Build CRM requirements before demos turn into feature shopping

A CRM requirements checklist keeps the decision grounded in workflows, data, reporting, integrations, adoption, and implementation ownership.

Requirements moments

Use the checklist when the CRM brief is still too vague

  • You need to align sales, leadership, operations, and implementation owners before buying.
  • You want to avoid comparing CRM tools against inconsistent or undocumented requirements.
  • You are preparing for migration and need to surface data, integration, and reporting constraints early.

Workflow fit

Define what users need to do daily, not only what admins can configure.

Data fit

Clarify fields, records, ownership, imports, exports, deduplication, and reporting definitions.

Implementation fit

Document who owns setup, training, migration, integrations, QA, and post-launch iteration.

Checklist flow

Turn CRM requirements into decision criteria

01

Capture workflows

List pipeline stages, handoffs, lead sources, activity expectations, service needs, and management reporting requirements.

02

Capture constraints

Document budget, must-have integrations, migration scope, data quality issues, admin capacity, and compliance needs.

03

Score vendor fit

Use requirements as a scorecard so CRM comparisons focus on operating fit rather than broad feature claims.
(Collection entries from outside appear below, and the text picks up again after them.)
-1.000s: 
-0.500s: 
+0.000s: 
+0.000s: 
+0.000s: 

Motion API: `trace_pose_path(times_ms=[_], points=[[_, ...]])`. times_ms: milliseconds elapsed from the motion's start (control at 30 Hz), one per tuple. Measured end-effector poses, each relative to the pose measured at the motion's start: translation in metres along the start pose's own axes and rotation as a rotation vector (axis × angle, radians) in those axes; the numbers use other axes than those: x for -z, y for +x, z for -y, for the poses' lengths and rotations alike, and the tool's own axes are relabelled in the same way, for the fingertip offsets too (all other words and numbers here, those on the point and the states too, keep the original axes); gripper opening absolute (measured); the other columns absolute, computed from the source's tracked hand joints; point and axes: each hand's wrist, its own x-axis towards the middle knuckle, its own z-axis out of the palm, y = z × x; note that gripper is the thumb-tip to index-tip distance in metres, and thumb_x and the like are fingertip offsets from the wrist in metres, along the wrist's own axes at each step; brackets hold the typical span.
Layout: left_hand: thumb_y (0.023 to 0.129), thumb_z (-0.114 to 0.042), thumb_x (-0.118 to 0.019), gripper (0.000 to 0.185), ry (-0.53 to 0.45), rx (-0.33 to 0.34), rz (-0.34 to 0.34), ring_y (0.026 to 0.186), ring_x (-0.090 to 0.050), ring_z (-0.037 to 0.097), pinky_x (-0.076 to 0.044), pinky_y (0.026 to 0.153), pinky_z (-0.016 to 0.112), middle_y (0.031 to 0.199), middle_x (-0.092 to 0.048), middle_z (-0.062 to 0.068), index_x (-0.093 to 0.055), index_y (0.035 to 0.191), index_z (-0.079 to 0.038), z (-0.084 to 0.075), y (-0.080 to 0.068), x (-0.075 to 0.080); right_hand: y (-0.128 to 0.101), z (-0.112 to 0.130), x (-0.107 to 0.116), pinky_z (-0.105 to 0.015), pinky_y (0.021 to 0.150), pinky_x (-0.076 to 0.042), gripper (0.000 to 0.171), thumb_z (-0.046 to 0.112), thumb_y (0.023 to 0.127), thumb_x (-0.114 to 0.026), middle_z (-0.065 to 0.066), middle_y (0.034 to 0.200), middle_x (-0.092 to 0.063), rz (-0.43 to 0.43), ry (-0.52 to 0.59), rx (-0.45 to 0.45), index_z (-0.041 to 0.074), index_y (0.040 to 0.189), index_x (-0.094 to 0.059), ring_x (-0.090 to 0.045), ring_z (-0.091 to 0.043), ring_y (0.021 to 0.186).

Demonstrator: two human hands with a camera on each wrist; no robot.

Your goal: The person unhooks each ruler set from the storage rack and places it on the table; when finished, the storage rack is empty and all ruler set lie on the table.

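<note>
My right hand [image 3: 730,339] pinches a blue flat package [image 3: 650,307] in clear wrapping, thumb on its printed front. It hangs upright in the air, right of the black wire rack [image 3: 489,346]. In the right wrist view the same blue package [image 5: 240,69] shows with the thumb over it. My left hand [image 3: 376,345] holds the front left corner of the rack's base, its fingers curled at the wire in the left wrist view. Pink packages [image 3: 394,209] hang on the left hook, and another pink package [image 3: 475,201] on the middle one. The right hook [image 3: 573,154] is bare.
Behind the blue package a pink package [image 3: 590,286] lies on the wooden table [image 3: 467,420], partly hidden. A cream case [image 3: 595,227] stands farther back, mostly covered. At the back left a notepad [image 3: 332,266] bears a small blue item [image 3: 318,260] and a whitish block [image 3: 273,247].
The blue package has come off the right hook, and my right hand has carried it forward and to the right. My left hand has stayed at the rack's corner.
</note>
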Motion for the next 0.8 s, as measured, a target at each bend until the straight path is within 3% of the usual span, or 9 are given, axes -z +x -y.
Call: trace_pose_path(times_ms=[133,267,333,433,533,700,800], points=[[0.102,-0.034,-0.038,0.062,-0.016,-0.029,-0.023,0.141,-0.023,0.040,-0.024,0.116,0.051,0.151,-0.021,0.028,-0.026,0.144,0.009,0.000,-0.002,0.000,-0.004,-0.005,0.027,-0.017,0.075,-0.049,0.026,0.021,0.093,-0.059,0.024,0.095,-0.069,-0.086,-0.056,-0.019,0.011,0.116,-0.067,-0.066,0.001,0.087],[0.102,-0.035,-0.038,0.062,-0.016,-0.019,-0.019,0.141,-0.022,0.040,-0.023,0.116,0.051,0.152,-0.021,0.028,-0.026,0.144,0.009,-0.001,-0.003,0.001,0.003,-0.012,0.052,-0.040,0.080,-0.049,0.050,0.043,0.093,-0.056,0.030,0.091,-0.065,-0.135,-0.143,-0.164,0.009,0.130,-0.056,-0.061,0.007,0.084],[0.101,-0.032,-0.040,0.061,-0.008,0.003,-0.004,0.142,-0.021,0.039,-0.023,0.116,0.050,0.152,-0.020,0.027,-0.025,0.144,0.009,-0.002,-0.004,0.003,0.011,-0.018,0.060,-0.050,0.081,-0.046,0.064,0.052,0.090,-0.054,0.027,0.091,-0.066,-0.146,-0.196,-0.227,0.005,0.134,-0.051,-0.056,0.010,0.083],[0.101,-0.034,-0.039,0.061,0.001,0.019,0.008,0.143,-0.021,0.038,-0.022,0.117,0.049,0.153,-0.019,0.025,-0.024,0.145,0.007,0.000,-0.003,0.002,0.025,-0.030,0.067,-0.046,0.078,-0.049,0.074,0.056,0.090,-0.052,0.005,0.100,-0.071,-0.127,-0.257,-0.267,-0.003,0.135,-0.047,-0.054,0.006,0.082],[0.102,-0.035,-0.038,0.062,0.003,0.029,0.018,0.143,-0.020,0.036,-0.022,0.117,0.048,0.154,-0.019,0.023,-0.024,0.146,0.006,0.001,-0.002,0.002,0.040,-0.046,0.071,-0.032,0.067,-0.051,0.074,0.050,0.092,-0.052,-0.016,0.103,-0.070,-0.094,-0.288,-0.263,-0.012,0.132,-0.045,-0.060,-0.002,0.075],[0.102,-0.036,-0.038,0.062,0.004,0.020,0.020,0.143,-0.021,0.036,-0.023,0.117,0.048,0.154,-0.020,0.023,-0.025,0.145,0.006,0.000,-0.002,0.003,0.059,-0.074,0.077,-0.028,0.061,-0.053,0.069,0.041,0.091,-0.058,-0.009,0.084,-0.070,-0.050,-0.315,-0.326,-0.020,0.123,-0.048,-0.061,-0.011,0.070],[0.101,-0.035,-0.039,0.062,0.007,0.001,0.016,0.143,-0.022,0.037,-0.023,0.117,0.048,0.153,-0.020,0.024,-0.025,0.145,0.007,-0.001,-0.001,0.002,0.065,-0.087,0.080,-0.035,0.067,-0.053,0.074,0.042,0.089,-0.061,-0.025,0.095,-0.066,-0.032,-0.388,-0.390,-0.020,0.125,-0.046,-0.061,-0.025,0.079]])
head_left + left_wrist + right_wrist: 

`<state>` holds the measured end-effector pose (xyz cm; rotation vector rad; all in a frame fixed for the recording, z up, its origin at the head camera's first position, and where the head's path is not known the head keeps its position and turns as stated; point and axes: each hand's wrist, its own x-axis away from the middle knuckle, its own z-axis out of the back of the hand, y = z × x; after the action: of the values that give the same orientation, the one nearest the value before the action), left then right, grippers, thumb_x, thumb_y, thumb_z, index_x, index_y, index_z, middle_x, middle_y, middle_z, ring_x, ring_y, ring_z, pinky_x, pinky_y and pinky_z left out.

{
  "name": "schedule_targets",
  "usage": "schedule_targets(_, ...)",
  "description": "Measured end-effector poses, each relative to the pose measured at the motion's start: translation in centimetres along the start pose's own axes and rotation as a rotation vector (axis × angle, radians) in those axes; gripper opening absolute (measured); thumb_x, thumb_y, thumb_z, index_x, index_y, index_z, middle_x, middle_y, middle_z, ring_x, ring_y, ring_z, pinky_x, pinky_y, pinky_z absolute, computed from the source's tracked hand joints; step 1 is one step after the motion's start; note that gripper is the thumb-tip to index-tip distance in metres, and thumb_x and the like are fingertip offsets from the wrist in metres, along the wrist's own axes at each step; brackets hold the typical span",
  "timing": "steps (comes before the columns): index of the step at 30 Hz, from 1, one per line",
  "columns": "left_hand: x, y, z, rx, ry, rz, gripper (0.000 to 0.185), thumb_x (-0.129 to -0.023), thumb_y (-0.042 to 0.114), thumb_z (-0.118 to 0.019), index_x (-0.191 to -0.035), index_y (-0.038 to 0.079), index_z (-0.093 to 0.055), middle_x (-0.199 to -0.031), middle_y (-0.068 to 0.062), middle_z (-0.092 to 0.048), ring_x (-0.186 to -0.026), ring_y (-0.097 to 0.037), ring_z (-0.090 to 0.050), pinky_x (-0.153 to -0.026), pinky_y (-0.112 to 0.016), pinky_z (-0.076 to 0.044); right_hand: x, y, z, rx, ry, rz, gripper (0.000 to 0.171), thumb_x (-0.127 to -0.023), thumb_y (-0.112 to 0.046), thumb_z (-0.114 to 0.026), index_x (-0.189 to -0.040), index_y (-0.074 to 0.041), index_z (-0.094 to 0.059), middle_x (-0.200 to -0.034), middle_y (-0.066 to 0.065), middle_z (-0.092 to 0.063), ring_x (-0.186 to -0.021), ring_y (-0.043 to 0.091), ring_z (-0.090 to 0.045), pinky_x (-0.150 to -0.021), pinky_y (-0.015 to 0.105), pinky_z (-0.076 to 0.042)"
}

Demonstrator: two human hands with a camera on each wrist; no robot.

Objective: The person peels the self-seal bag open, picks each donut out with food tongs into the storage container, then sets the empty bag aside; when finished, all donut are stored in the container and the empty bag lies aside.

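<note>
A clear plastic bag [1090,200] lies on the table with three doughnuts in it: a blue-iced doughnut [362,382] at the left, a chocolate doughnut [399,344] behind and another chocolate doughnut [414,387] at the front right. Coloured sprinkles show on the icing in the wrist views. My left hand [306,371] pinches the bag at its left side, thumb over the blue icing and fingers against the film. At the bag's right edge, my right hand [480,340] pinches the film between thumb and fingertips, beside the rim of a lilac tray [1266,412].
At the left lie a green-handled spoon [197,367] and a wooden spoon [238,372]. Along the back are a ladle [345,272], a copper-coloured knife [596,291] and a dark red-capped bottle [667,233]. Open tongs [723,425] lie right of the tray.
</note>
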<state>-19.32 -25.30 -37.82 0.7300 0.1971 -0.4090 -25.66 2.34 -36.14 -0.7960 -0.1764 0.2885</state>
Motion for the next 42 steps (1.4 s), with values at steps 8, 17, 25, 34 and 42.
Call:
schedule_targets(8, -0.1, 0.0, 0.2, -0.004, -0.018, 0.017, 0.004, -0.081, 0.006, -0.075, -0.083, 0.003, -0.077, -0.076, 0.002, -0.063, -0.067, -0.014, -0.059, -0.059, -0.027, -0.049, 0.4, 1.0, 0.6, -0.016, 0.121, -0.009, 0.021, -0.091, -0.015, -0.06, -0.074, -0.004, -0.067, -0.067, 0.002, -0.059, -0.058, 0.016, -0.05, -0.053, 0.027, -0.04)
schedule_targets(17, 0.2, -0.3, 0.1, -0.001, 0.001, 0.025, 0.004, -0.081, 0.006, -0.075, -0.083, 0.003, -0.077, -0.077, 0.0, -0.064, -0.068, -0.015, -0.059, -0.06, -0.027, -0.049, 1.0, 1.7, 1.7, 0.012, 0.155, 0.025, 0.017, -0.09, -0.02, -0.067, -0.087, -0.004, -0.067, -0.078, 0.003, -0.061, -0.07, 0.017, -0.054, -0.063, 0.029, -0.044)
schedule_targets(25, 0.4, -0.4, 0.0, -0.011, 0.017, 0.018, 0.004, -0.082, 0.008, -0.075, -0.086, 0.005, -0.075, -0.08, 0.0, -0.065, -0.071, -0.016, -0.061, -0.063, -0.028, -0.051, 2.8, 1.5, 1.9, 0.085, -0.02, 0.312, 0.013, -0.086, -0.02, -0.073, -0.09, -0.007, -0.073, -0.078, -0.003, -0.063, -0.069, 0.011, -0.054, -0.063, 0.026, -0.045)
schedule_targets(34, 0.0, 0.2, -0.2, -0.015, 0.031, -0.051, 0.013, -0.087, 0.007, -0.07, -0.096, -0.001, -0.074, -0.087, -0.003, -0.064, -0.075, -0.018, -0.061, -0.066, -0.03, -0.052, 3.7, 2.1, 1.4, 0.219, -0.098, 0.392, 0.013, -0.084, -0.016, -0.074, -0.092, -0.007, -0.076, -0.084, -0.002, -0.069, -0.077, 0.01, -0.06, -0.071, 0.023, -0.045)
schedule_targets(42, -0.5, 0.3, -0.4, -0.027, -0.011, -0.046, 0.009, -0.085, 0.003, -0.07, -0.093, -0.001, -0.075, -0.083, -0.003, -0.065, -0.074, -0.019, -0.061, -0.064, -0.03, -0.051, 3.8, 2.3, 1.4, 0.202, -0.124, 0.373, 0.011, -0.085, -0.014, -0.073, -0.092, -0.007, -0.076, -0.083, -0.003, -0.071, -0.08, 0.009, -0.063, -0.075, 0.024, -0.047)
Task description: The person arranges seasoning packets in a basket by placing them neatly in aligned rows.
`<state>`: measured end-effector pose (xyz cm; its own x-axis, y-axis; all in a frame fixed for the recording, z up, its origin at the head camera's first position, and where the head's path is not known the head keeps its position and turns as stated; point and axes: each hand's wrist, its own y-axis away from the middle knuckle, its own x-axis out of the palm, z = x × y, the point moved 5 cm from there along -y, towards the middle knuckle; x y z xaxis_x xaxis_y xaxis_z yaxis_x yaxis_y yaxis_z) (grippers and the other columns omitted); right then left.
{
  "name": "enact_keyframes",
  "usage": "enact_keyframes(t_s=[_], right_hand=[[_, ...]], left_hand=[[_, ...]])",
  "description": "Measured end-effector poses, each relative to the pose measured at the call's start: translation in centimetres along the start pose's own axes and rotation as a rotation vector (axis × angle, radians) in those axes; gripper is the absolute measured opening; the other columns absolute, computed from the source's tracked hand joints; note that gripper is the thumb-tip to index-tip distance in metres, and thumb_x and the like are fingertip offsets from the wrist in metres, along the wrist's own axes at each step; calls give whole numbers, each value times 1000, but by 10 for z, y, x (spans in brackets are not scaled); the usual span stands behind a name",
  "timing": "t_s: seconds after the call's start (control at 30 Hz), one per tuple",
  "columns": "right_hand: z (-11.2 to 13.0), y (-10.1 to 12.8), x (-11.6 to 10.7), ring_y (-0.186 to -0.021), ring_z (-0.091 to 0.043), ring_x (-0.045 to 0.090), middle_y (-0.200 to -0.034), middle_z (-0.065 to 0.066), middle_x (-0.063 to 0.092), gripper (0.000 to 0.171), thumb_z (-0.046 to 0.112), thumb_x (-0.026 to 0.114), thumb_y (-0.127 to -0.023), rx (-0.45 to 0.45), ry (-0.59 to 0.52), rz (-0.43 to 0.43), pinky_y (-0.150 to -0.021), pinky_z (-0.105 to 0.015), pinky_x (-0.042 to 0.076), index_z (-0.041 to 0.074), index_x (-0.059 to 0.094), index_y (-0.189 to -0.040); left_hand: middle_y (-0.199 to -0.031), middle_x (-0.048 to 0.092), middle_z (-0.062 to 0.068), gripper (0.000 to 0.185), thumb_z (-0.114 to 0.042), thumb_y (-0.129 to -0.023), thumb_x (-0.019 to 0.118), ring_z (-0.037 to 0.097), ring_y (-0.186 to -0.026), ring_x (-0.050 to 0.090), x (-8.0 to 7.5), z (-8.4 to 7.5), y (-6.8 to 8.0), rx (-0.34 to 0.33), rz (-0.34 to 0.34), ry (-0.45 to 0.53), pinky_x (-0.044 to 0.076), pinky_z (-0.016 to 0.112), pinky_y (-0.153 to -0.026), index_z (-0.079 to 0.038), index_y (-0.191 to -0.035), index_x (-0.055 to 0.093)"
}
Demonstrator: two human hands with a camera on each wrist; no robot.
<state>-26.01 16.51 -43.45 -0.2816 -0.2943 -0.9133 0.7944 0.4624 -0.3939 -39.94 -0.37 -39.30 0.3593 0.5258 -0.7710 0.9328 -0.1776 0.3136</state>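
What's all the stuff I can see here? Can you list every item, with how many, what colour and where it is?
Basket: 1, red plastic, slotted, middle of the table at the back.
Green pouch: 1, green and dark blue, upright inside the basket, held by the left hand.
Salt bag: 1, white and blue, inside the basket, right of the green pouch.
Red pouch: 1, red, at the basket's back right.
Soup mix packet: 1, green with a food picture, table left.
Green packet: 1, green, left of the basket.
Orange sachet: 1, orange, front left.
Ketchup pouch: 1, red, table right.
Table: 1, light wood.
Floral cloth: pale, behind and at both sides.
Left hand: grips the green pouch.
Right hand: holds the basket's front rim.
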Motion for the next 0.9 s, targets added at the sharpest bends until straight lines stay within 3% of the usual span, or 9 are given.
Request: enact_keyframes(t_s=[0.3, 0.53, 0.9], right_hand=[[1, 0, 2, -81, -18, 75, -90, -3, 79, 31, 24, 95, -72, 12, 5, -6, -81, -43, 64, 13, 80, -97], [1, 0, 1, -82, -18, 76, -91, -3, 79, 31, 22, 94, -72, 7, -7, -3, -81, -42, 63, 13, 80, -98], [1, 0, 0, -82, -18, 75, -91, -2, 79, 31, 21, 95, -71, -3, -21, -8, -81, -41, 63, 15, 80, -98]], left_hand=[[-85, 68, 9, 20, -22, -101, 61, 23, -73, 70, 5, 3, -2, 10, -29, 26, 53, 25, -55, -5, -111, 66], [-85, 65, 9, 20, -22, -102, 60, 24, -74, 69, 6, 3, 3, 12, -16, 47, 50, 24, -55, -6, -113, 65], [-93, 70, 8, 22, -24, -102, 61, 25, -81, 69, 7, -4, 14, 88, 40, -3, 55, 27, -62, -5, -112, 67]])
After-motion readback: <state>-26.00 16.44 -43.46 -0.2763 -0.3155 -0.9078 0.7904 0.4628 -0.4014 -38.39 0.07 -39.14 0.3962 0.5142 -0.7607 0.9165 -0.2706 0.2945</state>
Convert requirements into a CRM shortlist

Use the diagnostic to score your requirements, then open direct comparisons for the vendors that survive the first filter.

FAQ

CRM Requirements Checklist FAQ

What are CRM requirements?

CRM requirements describe the workflows, data, integrations, reporting, user roles, budget, migration scope, and implementation constraints a CRM must support.

Why define CRM requirements before demos?

Requirements keep demos focused on your operating needs and make it easier to compare vendors consistently.

Can the checklist help with CRM migration?

Yes. A good requirements checklist surfaces data quality, integration, ownership, and reporting issues that often drive migration risk.